> [The problem] Every record must appear in the answer exactly as it stands.

> [Task material]
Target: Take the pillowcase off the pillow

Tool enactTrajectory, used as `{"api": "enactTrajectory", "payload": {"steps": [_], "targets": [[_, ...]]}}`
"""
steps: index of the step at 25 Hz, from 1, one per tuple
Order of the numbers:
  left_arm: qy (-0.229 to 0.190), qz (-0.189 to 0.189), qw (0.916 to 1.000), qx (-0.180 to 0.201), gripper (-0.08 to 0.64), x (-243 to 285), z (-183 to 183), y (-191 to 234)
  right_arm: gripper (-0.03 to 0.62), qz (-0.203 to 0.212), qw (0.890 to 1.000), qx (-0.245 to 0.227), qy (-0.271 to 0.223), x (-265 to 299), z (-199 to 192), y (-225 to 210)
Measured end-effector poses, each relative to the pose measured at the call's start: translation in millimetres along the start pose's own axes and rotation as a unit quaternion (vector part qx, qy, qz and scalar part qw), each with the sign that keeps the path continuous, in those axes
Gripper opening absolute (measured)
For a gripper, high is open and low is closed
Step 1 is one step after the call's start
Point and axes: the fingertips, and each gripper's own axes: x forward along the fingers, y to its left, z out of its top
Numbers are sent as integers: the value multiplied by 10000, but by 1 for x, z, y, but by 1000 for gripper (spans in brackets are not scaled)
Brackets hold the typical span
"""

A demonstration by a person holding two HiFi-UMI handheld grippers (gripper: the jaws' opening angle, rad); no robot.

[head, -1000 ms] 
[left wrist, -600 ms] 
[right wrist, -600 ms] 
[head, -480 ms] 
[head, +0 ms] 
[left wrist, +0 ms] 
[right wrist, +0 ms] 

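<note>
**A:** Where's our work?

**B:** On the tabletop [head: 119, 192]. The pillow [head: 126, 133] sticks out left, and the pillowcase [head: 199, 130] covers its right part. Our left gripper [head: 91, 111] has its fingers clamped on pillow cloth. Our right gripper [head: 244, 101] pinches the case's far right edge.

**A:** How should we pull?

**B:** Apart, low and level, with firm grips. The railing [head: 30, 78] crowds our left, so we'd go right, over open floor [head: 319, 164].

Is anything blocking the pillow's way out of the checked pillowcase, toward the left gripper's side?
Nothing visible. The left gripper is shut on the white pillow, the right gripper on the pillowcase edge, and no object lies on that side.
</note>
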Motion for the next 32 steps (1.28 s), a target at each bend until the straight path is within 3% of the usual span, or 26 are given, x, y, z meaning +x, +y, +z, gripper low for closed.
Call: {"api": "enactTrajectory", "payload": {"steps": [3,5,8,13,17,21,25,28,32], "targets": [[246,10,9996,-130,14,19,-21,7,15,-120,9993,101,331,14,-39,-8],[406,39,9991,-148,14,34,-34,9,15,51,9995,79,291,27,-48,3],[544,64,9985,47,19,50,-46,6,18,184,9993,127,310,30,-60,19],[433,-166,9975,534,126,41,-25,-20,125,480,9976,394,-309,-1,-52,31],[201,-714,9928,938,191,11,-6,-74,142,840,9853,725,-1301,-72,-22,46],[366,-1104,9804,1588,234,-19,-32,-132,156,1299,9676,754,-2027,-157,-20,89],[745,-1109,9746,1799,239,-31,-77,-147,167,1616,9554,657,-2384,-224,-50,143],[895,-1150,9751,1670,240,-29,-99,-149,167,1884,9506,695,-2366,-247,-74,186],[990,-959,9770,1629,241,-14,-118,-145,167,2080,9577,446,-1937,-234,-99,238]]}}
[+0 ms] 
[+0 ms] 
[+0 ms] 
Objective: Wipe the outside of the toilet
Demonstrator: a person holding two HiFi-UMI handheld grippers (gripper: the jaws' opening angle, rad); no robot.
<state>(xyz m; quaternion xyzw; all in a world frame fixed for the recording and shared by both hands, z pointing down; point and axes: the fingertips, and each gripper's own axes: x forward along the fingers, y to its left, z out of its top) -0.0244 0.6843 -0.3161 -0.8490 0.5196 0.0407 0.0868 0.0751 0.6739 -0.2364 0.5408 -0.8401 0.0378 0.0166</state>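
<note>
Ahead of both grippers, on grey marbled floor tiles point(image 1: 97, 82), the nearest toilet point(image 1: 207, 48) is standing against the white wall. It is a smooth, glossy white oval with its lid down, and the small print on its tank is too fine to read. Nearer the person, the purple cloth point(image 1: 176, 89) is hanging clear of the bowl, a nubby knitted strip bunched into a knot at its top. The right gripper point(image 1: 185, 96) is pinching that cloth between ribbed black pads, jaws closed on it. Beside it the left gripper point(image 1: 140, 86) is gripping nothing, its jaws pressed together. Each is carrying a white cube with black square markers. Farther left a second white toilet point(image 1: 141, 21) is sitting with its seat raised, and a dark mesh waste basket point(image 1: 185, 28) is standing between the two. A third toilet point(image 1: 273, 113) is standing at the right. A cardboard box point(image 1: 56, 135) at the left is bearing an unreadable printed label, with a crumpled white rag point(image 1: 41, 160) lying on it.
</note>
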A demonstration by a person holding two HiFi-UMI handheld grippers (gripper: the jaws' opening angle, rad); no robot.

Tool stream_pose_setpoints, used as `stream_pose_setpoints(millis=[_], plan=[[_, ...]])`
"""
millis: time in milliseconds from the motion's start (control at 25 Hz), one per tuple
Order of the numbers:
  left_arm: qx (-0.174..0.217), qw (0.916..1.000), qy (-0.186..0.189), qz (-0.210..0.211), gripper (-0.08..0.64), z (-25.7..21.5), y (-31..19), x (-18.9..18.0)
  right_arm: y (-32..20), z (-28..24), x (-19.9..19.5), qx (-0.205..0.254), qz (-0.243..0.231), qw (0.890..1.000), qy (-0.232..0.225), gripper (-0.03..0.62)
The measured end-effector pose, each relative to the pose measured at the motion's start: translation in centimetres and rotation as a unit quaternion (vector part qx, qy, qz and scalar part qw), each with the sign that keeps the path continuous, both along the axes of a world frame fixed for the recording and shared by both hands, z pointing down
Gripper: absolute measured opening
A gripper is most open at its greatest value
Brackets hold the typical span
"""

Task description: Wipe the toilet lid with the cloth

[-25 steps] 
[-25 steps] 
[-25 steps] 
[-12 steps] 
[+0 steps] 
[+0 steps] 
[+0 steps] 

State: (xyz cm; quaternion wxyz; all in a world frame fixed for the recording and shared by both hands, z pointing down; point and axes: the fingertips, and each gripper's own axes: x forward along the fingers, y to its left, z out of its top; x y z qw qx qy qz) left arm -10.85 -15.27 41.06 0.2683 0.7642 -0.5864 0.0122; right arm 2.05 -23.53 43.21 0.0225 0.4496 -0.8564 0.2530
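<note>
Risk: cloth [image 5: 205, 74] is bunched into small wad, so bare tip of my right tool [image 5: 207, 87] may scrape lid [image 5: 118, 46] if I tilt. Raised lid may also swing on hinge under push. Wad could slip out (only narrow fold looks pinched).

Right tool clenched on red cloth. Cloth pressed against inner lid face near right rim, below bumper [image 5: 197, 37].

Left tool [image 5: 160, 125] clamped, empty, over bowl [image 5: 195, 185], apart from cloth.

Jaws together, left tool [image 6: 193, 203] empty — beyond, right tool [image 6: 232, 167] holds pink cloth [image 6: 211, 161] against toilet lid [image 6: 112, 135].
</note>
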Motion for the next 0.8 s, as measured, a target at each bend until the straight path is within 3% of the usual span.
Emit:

> [Response box]
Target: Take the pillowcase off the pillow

Tool enactTrajectory, used as `{"api": "enactTrajectory", "payload": {"steps": [_], "targets": [[_, ...]]}}`
"""
steps: index of the step at 25 Hz, from 1, one per tuple
Order of the numbers:
  left_arm: qy (-0.229 to 0.190), qz (-0.189 to 0.189), qw (0.916 to 1.000), qx (-0.180 to 0.201), gripper (-0.08 to 0.64), x (-243 to 285), z (-183 to 183), y (-191 to 234)
  right_arm: gripper (-0.03 to 0.62), qz (-0.203 to 0.212), qw (0.890 to 1.000), qx (-0.245 to 0.227), qy (-0.271 to 0.223), x (-265 to 299), z (-199 to 192), y (-225 to 210)
Measured end-effector poses, each relative to the pose measured at the call's start: translation in millimetres along the start pose's own axes and rotation as a unit quaternion (vector part qx, qy, qz and scalar part qw), each with the sign that keeps the path continuous, in those axes
Gripper opening absolute (measured)
For a gripper, high is open and low is closed
Step 1 is one step after the call's start
Point and axes: the fingertips, and each gripper's own axes: x forward along the fingers, y to its left, z out of its top
Numbers are sent as integers: the value multiplied by 10000, but by 1 for x, z, y, but by 1000 for gripper (spans in brackets are not scaled)
Brackets hold the typical span
"""

A demonstration by a person holding two HiFi-UMI handheld grippers (gripper: the jaws' opening angle, rad); no robot.

[head, -1000 ms] 
[left wrist, -600 ms] 
[right wrist, -600 ms] 
[head, -480 ms] 
[head, +0 ms] 
[left wrist, +0 ms] 
[right wrist, +0 ms] 

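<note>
**A:** Where's our work?

**B:** On the tabletop [head: 119, 192]. The pillow [head: 126, 133] sticks out left, and the pillowcase [head: 199, 130] covers its right part. Our left gripper [head: 91, 111] has its fingers clamped on pillow cloth. Our right gripper [head: 244, 101] pinches the case's far right edge.

**A:** How should we pull?

**B:** Apart, low and level, with firm grips. The railing [head: 30, 78] crowds our left, so we'd go right, over open floor [head: 319, 164].

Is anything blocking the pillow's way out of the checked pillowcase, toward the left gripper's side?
Nothing visible. The left gripper is shut on the white pillow, the right gripper on the pillowcase edge, and no object lies on that side.
</note>
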Motion for the next 32 steps (1.28 s), a target at each bend until the straight path is within 3% of the usual span, or 26 are given, x, y, z meaning +x, +y, +z, gripper low for closed.
Call: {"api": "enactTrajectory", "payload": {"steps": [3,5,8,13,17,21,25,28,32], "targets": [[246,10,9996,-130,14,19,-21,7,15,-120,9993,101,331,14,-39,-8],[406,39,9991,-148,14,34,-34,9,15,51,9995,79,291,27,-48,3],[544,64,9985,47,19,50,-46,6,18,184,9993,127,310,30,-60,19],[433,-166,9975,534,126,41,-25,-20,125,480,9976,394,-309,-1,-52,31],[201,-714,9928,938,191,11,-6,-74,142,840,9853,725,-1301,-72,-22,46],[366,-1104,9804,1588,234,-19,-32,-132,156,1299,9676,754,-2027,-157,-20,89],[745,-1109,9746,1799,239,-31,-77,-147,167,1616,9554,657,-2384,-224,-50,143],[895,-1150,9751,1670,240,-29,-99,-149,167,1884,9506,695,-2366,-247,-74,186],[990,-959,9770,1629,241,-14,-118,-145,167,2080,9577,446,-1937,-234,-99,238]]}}
[+0 ms] 
[+0 ms] 
[+0 ms] 
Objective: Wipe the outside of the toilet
Demonstrator: a person holding two HiFi-UMI handheld grippers (gripper: the jaws' opening angle, rad); no robot.
<state>(xyz m; quaternion xyzw; all in a world frame fixed for the recording and shared by both hands, z pointing down; point and axes: the fingertips, and each gripper's own axes: x forward along the fingers, y to its left, z out of its top) -0.0244 0.6843 -0.3161 -0.8490 0.5196 0.0407 0.0868 0.0751 0.6739 -0.2364 0.5408 -0.8401 0.0378 0.0166</state>
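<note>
Ahead of both grippers, on grey marbled floor tiles point(image 1: 97, 82), the nearest toilet point(image 1: 207, 48) is standing against the white wall. It is a smooth, glossy white oval with its lid down, and the small print on its tank is too fine to read. Nearer the person, the purple cloth point(image 1: 176, 89) is hanging clear of the bowl, a nubby knitted strip bunched into a knot at its top. The right gripper point(image 1: 185, 96) is pinching that cloth between ribbed black pads, jaws closed on it. Beside it the left gripper point(image 1: 140, 86) is gripping nothing, its jaws pressed together. Each is carrying a white cube with black square markers. Farther left a second white toilet point(image 1: 141, 21) is sitting with its seat raised, and a dark mesh waste basket point(image 1: 185, 28) is standing between the two. A third toilet point(image 1: 273, 113) is standing at the right. A cardboard box point(image 1: 56, 135) at the left is bearing an unreadable printed label, with a crumpled white rag point(image 1: 41, 160) lying on it.
</note>
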A demonstration by a person holding two HiFi-UMI handheld grippers (gripper: the jaws' opening angle, rad); no robot.

Tool stream_pose_setpoints, used as `stream_pose_setpoints(millis=[_], plan=[[_, ...]])`
"""
millis: time in milliseconds from the motion's start (control at 25 Hz), one per tuple
Order of the numbers:
  left_arm: qx (-0.174..0.217), qw (0.916..1.000), qy (-0.186..0.189), qz (-0.210..0.211), gripper (-0.08..0.64), z (-25.7..21.5), y (-31..19), x (-18.9..18.0)
  right_arm: y (-32..20), z (-28..24), x (-19.9..19.5), qx (-0.205..0.254), qz (-0.243..0.231), qw (0.890..1.000), qy (-0.232..0.225), gripper (-0.03..0.62)
The measured end-effector pose, each relative to the pose measured at the motion's start: translation in centimetres and rotation as a unit quaternion (vector part qx, qy, qz and scalar part qw), each with the sign that keeps the path continuous, both along the axes of a world frame fixed for the recording and shared by both hands, z pointing down
Gripper: absolute measured opening
A gripper is most open at its greatest value
Brackets hold the typical span
"""

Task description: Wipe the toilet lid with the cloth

[-25 steps] 
[-25 steps] 
[-25 steps] 
[-12 steps] 
[+0 steps] 
[+0 steps] 
[+0 steps] 

State: (xyz cm; quaternion wxyz; all in a world frame fixed for the recording and shared by both hands, z pointing down; point and axes: the fingertips, and each gripper's own axes: x forward along the fingers, y to its left, z out of its top; x y z qw qx qy qz) left arm -10.85 -15.27 41.06 0.2683 0.7642 -0.5864 0.0122; right arm 2.05 -23.53 43.21 0.0225 0.4496 -0.8564 0.2530
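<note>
Risk: cloth [image 5: 205, 74] is bunched into small wad, so bare tip of my right tool [image 5: 207, 87] may scrape lid [image 5: 118, 46] if I tilt. Raised lid may also swing on hinge under push. Wad could slip out (only narrow fold looks pinched).

Right tool clenched on red cloth. Cloth pressed against inner lid face near right rim, below bumper [image 5: 197, 37].

Left tool [image 5: 160, 125] clamped, empty, over bowl [image 5: 195, 185], apart from cloth.

Jaws together, left tool [image 6: 193, 203] empty — beyond, right tool [image 6: 232, 167] holds pink cloth [image 6: 211, 161] against toilet lid [image 6: 112, 135].
</note>
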Motion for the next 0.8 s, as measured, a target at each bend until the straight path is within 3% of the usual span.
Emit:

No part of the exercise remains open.